[[ PROVIDED DATA open ]]

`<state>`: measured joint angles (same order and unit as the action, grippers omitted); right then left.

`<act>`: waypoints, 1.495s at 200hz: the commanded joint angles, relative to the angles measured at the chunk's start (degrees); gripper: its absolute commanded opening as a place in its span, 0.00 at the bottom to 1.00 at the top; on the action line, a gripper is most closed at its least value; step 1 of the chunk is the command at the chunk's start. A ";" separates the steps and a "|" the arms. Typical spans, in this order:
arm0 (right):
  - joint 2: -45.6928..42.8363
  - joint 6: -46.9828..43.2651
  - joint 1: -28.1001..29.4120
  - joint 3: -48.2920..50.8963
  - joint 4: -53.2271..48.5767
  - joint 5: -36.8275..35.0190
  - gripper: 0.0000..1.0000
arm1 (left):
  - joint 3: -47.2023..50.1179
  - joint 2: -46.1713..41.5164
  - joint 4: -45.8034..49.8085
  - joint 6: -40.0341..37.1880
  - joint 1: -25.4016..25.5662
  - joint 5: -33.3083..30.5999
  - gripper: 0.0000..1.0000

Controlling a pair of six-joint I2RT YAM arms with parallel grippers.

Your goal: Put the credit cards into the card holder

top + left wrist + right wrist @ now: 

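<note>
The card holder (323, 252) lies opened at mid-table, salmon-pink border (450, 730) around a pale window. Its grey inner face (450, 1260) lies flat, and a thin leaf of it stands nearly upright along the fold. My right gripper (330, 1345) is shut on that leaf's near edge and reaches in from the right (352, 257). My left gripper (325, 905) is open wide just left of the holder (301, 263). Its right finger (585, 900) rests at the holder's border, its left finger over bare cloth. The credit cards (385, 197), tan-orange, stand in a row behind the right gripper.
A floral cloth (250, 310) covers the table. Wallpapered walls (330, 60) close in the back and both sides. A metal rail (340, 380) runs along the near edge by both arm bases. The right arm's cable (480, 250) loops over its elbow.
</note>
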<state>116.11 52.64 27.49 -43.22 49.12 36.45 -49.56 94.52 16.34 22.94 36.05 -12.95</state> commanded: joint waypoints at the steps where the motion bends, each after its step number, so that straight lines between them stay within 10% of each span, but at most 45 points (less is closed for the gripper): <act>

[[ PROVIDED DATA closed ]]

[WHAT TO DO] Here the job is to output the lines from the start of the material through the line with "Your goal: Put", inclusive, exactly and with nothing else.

[ANSWER FOR THIS EXERCISE]
`<state>`: measured joint angles (same order and unit as the action, grippers omitted); right then left.

`<act>`: waypoints, 1.495s at 200hz: the commanded joint angles, relative to the angles measured at the chunk's start (degrees); gripper: its absolute commanded opening as a place in its span, 0.00 at the bottom to 1.00 at the top; on the action line, a gripper is most closed at its least value; step 1 of the chunk is the command at the chunk's start. A ";" separates the steps and a "|" the arms. Typical spans, in this order:
arm0 (right):
  - joint 2: -45.6928..42.8363
  - joint 6: -46.9828..43.2651
  - joint 1: -28.1001..29.4120
  - joint 3: -48.2920..50.8963
  - joint 4: -53.2271..48.5767
  - joint 5: -36.8275..35.0190
  - gripper: 0.0000..1.0000
arm1 (left):
  - joint 3: -47.2023..50.1179
  - joint 2: -46.1713..41.5164
  - joint 4: -45.8034..49.8085
  - joint 6: -40.0341..37.1880
  - joint 1: -25.4016..25.5662
  - joint 5: -33.3083..30.5999
  - gripper: 0.0000..1.0000

Controlling a pair of six-joint I2RT YAM arms with parallel grippers.

Your goal: Put the credit cards into the card holder

For this exercise, nothing more remains to be given.